Made-up example 1 from a local authority
Using open-standard predictive analytics tools to identify teenagers at risk of dropping out of secondary school
Local police service, Department for Education and Neighbour Borough Council
We will create a step-by-step guide that any local authority could use to identify teenagers at risk of dropping out of secondary school. We will work out what data is required, how to access it safely, and which algorithms best identified at-risk teenagers. We also hope to test our assumed reasons for teenage school dropouts to inform better interventions in the future.
The project aims to reduce the number of teenagers dropping out of secondary school, saving councils money by wasting less on ‘stay in school’ campaigns, which currently don’t seem to be having a big impact in Made-up Metropolitan Borough Council.

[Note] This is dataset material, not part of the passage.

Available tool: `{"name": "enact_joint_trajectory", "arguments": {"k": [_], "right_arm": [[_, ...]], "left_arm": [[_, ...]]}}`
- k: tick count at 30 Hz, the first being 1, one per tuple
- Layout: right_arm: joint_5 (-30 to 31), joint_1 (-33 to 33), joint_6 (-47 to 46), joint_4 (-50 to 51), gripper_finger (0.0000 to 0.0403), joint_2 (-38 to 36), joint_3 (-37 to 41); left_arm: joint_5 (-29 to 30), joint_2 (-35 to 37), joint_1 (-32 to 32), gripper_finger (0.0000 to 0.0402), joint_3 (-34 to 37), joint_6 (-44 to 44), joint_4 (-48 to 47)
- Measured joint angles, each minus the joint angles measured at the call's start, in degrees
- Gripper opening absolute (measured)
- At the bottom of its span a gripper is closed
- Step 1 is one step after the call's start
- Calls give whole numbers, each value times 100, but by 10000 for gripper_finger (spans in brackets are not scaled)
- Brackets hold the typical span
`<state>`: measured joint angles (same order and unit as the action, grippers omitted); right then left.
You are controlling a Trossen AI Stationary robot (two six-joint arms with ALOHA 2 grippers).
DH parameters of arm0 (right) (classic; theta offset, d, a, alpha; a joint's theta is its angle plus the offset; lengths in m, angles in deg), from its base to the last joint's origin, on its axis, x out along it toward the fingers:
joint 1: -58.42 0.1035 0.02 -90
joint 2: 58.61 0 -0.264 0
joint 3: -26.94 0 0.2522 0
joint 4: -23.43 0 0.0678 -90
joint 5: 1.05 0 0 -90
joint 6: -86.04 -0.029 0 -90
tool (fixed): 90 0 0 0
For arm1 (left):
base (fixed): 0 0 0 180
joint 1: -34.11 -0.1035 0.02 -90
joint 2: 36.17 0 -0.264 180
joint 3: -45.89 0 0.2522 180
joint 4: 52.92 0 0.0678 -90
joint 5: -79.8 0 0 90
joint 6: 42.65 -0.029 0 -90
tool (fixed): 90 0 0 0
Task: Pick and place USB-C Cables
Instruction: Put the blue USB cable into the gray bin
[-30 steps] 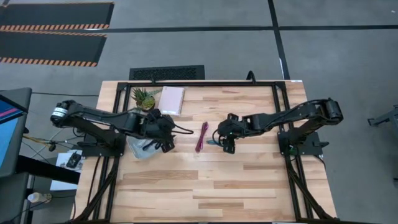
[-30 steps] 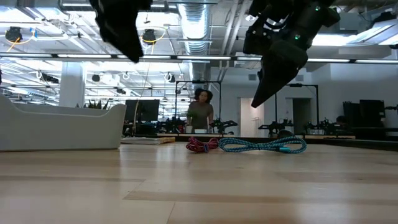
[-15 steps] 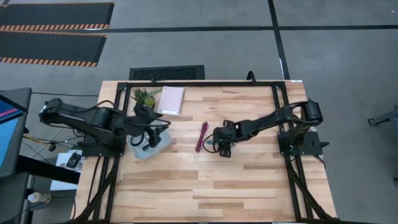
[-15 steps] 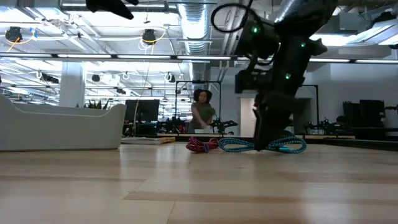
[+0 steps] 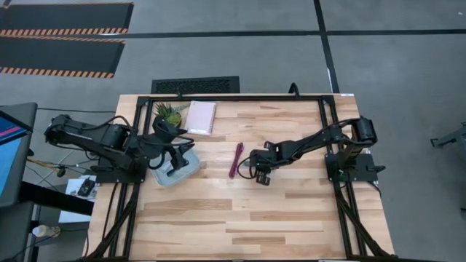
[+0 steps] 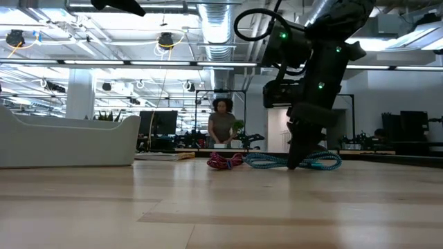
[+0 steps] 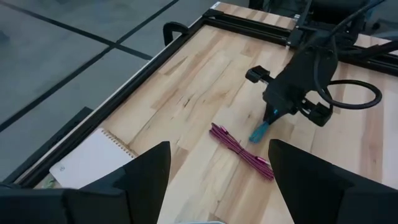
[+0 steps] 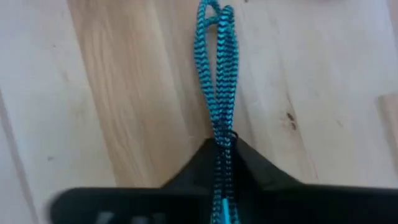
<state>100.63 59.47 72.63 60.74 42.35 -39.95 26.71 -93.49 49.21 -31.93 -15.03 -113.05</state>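
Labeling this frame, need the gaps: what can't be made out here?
- Black and white cables: in no view. The tray interior is covered by the left arm in the high view, and its wall hides it in the low view.
- Teal cable: the right claw covers its near end in the right wrist view.
- Teal cable lifted or still on the table: unclear.

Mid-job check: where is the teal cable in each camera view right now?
High: hidden under the right gripper.
Low: teal cable on the table, right of centre.
Left wrist: tip below the right gripper.
Right wrist: centre, between the fingers.
Shared landmark: magenta cable alongside.
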Motion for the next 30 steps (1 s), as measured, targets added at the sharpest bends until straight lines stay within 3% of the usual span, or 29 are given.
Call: {"name": "enact_joint_trajectory", "arguments": {"k": [3, 6, 9, 13, 16, 21, 26, 30], "right_arm": [[34, 20, -29, -177, 16, 42, -3], [48, 61, -97, -645, 24, 18, 45], [89, 47, 106, -1778, 18, -213, 13], [69, -89, 325, -2542, 7, -794, 17], [42, -177, 572, -3008, 14, -1351, 25], [-465, -264, 930, -4322, 11, -1980, 11], [-1029, -262, 1030, -5549, 12, -1916, 7], [-1072, -264, 1029, -6123, 13, -1558, 7]], "left_arm": [[109, 0, 0, 260, 1, 1, 1], [323, 0, 17, 260, 10, -89, 126], [602, 2, 112, 260, 101, -535, 696], [524, 264, 194, 260, 324, -1223, 1654], [243, 590, 192, 260, 697, -1722, 2410], [-672, 1295, 111, 260, 1902, -2936, 5148], [-1634, 1543, -188, 260, 3219, -3661, 7835], [-2374, 1381, -601, 260, 3550, -3347, 8469]]}}
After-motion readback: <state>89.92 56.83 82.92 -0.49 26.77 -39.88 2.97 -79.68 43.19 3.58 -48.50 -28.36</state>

Made-up example 2 from central government
Creating a best practice guide or service pattern for administering older persons’ concessionary travel applications
Local councils x, y, and z
To design a best practice way to administer older person’s concessionary travel pass applications. We’ll do this by researching how a number of councils currently deliver the service, and what their users need of the service. We’ll then use this research to inform a service pattern that any local authority could use to improve this service quickly and in line with the Declaration principles.
The aim of the service pattern is to cut the cost of putting applications for older persons’ concessionary travel passes online. It will help councils that use the pattern to eliminate the unnecessary manual processing of applications and reduce the number of calls to contact centres, saving councils money.